A Paris, la bataille fait rage autour d'une campagne anti-avortement. Anne Hidalgo en a même fait un casus belli personnel, outrepassant largement ses prérogatives. C’est assez choquant. Sonia Devillers vous explique.

Anne Hidalgo
Anne Hidalgo © AFP / Ludovic Marin

La campagne : 400 affiches placées le 1er janvier sur les murs des gares en Ile-de-France. Avec ce slogan : « La société progressera à condition de respecter … la maternité », ou bien « la paternité », ou encore « la vie ». Message clairement anti-PMA et anti-avortement, émanant de l’association Alliance Vita. Vive émotion. A la Mairie de Paris, on s’étrangle et on interpelle la régie publicitaire des gares SNCF, une société privée nommée Médiatransports, filiale de Publicis. 

Dès le lendemain, Médiatransport décide de retirer deux des trois visuels, relevant, selon elle, du « militantisme ». Pourquoi ? Parce que gérant des panneaux dans des gares, espaces publics, de surcroit pour la SNCF, entreprise publique, Médiatransport est tenue à la « neutralité » des messages affichés. Vous me direz, il aurait fallu y penser avant et ne pas les afficher. Médiatransport plaide l’erreur. 

De son côté, Alliance Vita, furieuse de voir sa campagne amputée en 48 heures, saisit la justice. Décision en référé samedi : ces affiches ne comportant aucun appel à la haine ou images choquantes, elles ne contreviennent pas aux lois qui encadrent la publicité extérieure. Il faut donc les ré-accrocher. Médiatransport, qui travaille pour la SNCF, ne moufte pas et fait appel. On verra.
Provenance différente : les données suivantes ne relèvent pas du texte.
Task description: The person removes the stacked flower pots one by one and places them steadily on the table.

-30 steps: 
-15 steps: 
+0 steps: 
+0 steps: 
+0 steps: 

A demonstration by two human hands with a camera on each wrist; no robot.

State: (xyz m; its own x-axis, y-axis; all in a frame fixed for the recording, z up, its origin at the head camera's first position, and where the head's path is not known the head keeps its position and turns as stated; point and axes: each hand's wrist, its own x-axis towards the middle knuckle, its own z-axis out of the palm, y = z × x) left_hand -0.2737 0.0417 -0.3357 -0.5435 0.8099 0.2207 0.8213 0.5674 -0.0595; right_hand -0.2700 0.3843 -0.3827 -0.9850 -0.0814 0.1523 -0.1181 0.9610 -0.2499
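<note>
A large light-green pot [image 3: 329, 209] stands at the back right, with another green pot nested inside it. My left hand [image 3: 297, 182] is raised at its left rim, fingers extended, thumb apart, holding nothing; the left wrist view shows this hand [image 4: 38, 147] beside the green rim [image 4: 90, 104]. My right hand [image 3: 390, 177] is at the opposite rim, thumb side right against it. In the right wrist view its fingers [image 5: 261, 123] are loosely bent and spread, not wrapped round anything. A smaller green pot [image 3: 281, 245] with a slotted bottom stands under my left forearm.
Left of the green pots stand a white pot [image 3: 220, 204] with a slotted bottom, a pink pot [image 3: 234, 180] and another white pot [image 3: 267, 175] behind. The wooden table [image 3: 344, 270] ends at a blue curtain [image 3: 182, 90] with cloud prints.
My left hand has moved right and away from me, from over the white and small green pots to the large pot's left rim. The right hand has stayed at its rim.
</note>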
Mais sans attendre, la maire de Paris a encouragé, sur Twitter, Médiatransport à « user de toutes les voies de droit possibles pour qu’il soit mis définitivement fin à cette campagne ». Normal, elle est de gauche, elle n’aime ni les anti-PMA, ni les anti-avortement. Bah non, en fait, pas normal. Tant qu’on est dans le cadre de la loi, un maire n’a pas à se mêler des affiches qui trônent dans sa ville. Sinon, c’est la porte ouverte aux maires d’extrême-droite qui ne veulent plus voir d’affiche pour le ramadan parce qu’ils n’aiment pas les musulmans. Ou aux maires catholiques-ultra qui ne veulent plus voir d’affiche sur le Sida parce qu’ils n’aiment pas les homosexuels. Ce serait TRES grave. La liberté d’expression ne doit PAS dépendre de l’idéologie d’une mairie. Même si c’est pour laisser pavaner les anti-IVG, tant pis. C’est d’ailleurs en ce sens – protéger le droit de tous à s’exprimer, article L.581-1 du code qui régit l’affichage - que le tribunal a tranché samedi. Curieux, quand même, qu’une mairie de gauche dise ne rien n’y avoir « compris ».